The case of HTML documents is relatively easy. The simplest approach consists of reducing the document to an unstructured representation, i.e. a plain sequence of words with no particular relationship among them other than serial order. This can be achieved by only retaining the text enclosed between <html> and </html> (see Section 2.1), removing tags, and perhaps converting strings that encode international characters to a standard representation (e.g. Unicode). The resulting unstructured representation allows simple queries related to the presence of terms and to their positional vicinity. More generally, the additional information embedded in HTML can be exploited to map documents to semi-structured representations. In this case, the representation is sensitive to the presence of terms in different elements of the document and allows more sophisticated queries like 'find documents containing population in a table header and famine in the title'. Extracting semi-structured representations from HTML documents is in principle very easy since tags provide all the necessary structural information. However, the reader should be aware that, although HTML has a clearly defined formal grammar, real world browsers do not strictly enforce syntax correctness and, as a result, most Web pages fail to rigorously comply to the HTML syntax. Hence, an HTML parser must tolerate errors and include recovery mechanisms to be of any practical usefulness. A public domain parser is distributed with Libwww, the W3C Protocol Library. An HTML parser written in Perl (with methods for text extraction) is available at search.cpan.org/dist/HTML-Parser/.

Obviously, after plain text is extracted, punctuation and other special characters need to be stripped off. In addition, the character case may be folded (e.g. to all lowercase characters) to reduce the number of index terms.

Besides HTML, textual documents in the Web come in a large variety of formats. Some formats are proprietary and undisclosed and extracting text from such file types is severely limited by the fact that the associated formats have not been disclosed. Other formats are publicly known, such as PostScript or Portable Document Format (PDF).

Tokenization of PostScript or PDF files can be difficult to handle because these are not data formats but algorithmic descriptions of how the document should be rendered. In particular, PostScript is an interpreted programming language and text rendering is controlled by a set of show commands. Arguments to show commands are text strings and two-dimensional coordinates. However, these strings are not necessarily entire words. For example, in order to perform typographical operations such as kerning, ligatures, or hyphenation, words are typically split into fragments and separate show commands are issued for each of the fragments. Show commands do not need to appear in reading order, so it is necessary to track the two-dimensional position of each 'shown' string and use information about the font in order to correctly reconstruct word boundaries. PostScript is almost always generated automatically by other programs, such as typesetting systems and printer drivers, which further complicates matters because different generators follow different conventions and approaches.

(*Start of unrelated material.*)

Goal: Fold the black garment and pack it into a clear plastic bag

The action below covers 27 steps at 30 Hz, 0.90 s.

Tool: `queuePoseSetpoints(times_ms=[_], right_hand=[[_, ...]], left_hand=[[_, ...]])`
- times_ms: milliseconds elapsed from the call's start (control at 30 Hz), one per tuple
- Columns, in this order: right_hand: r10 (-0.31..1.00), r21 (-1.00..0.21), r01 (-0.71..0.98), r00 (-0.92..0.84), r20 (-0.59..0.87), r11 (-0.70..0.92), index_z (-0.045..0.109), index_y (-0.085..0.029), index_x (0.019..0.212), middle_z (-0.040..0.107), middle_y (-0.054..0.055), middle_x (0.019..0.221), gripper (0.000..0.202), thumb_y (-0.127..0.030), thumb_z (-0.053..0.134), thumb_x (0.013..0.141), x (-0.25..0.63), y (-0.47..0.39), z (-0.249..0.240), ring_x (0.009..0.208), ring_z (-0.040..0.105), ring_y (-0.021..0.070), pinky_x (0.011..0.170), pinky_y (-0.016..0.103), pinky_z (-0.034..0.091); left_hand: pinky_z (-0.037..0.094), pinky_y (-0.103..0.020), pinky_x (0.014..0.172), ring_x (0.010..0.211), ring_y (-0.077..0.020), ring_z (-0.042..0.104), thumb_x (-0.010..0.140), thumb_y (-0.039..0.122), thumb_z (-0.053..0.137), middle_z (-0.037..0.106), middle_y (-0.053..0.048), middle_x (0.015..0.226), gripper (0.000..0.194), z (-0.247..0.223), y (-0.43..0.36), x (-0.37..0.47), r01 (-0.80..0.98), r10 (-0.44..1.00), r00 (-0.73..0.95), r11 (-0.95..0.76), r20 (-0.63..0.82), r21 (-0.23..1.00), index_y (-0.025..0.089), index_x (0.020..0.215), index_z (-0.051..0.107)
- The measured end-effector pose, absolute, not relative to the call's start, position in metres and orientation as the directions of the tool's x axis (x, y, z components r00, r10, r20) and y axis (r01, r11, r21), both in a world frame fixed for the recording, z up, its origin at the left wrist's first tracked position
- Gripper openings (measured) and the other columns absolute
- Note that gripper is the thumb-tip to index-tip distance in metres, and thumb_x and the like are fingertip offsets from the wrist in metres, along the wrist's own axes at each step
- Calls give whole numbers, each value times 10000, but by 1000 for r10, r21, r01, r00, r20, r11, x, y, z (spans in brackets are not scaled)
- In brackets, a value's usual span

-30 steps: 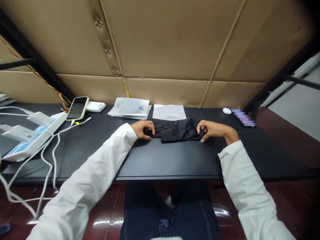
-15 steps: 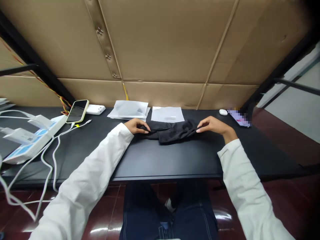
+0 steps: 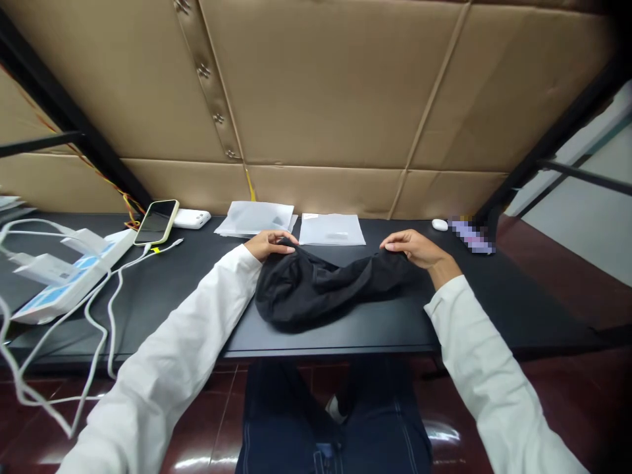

In fact perfect conversion is not always possible. As an example of efforts in this area, the reader can consult Neville-Manning and Reed (1996) for details on PreScript, a PostScript-to-plain-text converter developed within the New Zealand Digital Library project (Witten et al. 1996). Another converter is Pstotext, developed within the Virtual Paper project (research.compaq.com/SRC/virtualpaper/home.html).

PDF is a binary format that is based on the same core imaging model as PostScript but can contain additional pieces of information, including descriptive and administrative metadata, as well as structural elements, hyperlinks, and even sound or video. In terms of delivered contents, PDF files are therefore much closer in structure to Web pages than PostScript files are. PDF files can (and frequently do, in the case of digital libraries) embed raster images of scanned textual documents. In order to extract text from raster images, it is necessary to resort to optical character recognition (OCR) systems (Mori et al. 1992).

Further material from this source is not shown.